Press Release
Nurses Call on Berkeley City Council to Demand Sutter End Plans to Close Alta Bates Hospital
Prodded on by a room full of registered nurses and community supporters, the Berkeley City Council Tuesday night unanimously passed a resolution opposing Sutter Health’s plans to close Alta Bates Hospital in Berkeley and to “cease and desist all actions in furtherance” of plans to shut down the hospital.
Sutter Health has said it will close Alta Bates, the only remaining full-service hospital along the densely populated corridor between Oakland and Vallejo, by no later than 2030, though it is widely expected that Sutter will begin reducing patient care services there within a couple of years, nurses say.
Sponsored by Council members Kriss Worthington and Jesse Arrequin, the resolution warned of the severe threat the closure would pose to the lives and safety of residents of Berkeley and other nearby communities, noting state records show a “very high utilization rate of acute care services” over the past dozen years including more than one million days of patients in Alta Bates hospital beds.
In a California Nurses Association/National Nurses United press conference prior to the vote, nurses, joined by Worthington, Arrequin, and State Senate candidate Sandre Swanson warned of the consequences of the closure.
“When you treat strokes and heart attacks, you learn that time is muscle, time is brain, time is the difference between life and death,” said Alta Bates ER RN Bipin Walia. “We have already seen an increase in patients since the closure of Doctor’s San Pablo. If patients have to travel further to Oakland, 6, 8, and 10-hour waits will be the norm. We need to keep a full service, acute care hospital” in Berkeley.
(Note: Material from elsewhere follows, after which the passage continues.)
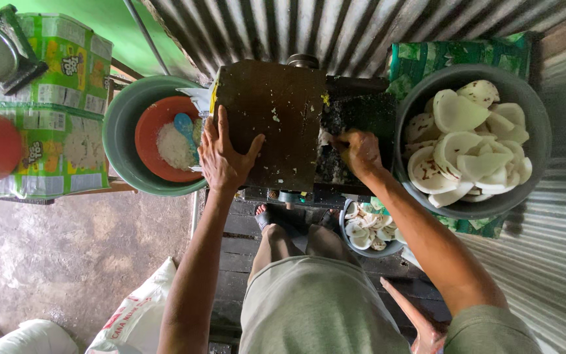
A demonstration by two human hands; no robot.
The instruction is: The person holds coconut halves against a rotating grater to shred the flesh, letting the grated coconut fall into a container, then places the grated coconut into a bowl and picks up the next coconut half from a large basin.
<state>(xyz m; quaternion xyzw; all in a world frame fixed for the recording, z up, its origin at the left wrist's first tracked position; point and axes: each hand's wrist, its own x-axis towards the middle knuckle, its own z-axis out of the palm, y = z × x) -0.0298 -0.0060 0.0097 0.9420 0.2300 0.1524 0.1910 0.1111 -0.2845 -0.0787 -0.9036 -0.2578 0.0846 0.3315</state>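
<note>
- Dark metal grater box (276, 124): left hand (225, 156) flat on it, fingers spread wide.
- Right hand (359, 152) at 3 o'clock, fingers pinching white coconut piece (326, 138).
- Grey bowl (538, 105) of coconut pieces further at 3 o'clock.

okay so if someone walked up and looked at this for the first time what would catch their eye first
Probably the big dark round basin at the right, heaped with white curved coconut pieces. Next, the dark boxy grating machine in the middle: the left hand lies flat on its cover while the right hand presses something into its opening. At the left, an orange bowl of white gratings sits inside a green basin.
</note>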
Berkeley Council members Kris Worthington (l) and Jesse Arrequin
With the closure last year of Doctors Medical Center in San Pablo, the only hospital remaining along the I-80 corridor today is a small Kaiser facility in Richmond which is not a full service hospital and has been overwhelmed since Doctors shut its doors.
Many of the former Doctors patients also have been routed to Alta Bates, and would now have to travel even further along congested highways and roads for critical care.
“If Alta Bates closes, people will die. We will work with state, county, and regional officials to keep this hospital open,” warned Arrequin. “Sutter can afford to serve the East Bay. They have been moving services for years – this has nothing to do with retrofitting – it’s about profit. Other communities, San Francisco, San Leandro, have won this fight. We need to create a regional coalition to win here.”
State Senate candidate Sandre Swanson with RNs
“This hospital belongs to the public,” said Swanson, a former state Assembly member. “The promise of a non-profit is to serve the public. The community, city officials, and hospital workers must be engaged in doing a thorough assessment of the needs of this community for a full-service hospital. “
“We call on Sutter to keep this hospital open. In order to have a vital and healthy community, we need a hospital in Berkeley,” said CNA Co-president Zenei Cortez, RN. Sutter is so cavalier about the community’s needs. We won’t stay silent. We became RNs in order to fight for our patients. We are in this fight until we win it.”